So, why is getting pre-qualified so important?
When starting out, many people go through a period of discovery, which today is mostly done on the internet. They decide they want to buy their first house (or their next house), and they start to investigate what’s out there. Maybe they’re tired of paying rent and want some tax breaks, maybe they want to build some equity to increase their net worth, or maybe they just don’t want to have a mortgage payment in retirement. But regardless of one’s motivation, it ultimately comes down to this: If you don’t sit down with the lender to get pre-qualified (even if it’s done by phone or computer), you are just window shopping.
Have you ever experienced sticker shock when going to buy something? For many people, it happens with larger purchases, like buying a car. When it comes to shopping for a house, most folks have an idea of what they can afford as a monthly payment, but they may get sticker shock on the cash required to close (i.e. down payment and closing costs).
You need to look at not only what you can afford from the bank’s point of view, but also the whole, overall picture.
Once, I had a lady who was looking to downsize as she was nearing retirement, but she quickly found out that she could no longer afford the modest condo she wanted because she had cosigned her son’s new truck loan.
Another time, a friend from high school wanted to buy a home with his wealthy father as a cosigner, only to find out the father was worse than he was in the eyes of the bank because he had many assets but very little extra income.

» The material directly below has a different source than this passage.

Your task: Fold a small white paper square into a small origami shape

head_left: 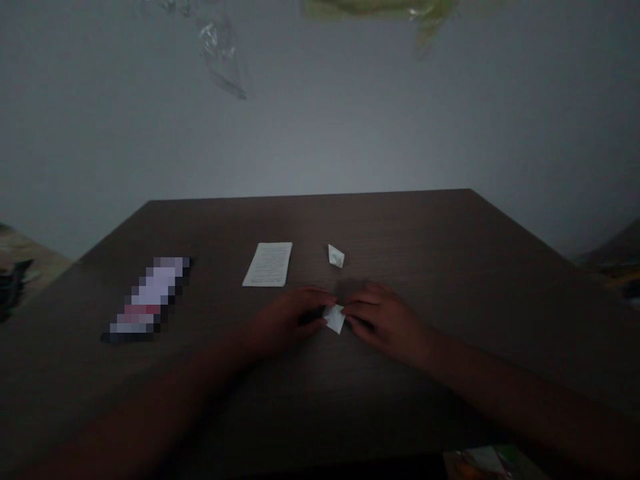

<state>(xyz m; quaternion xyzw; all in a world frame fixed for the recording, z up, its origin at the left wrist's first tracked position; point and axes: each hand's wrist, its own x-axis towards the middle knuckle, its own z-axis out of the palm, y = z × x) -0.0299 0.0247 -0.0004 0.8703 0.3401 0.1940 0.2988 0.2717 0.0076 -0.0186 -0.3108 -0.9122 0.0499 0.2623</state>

Often, people can make small, subtle mistakes just by taking on too much debt or even by paying off their debt too soon. Yes, you heard me right. I had a client once who thought it was smart to pay off a debt before buying a home, but what he didn’t realize was that the low monthly payment wasn’t hurting his back-end ratio, and he used up a lot of his cash that could’ve been saved as additional reserves.
While the bank calculates both your front-end ratio (typically 28% of your gross monthly income) and your back-end ratio (typically 36% of your gross monthly income minus your monthly recurring debt), they use the smaller of the two numbers as your maximum amount towards PITI (monthly payment, interest, taxes, and insurance). Even if this amount is higher than what you’re paying monthly in rent, you would still need to consider the mortgage interest deduction you’d be getting at tax time.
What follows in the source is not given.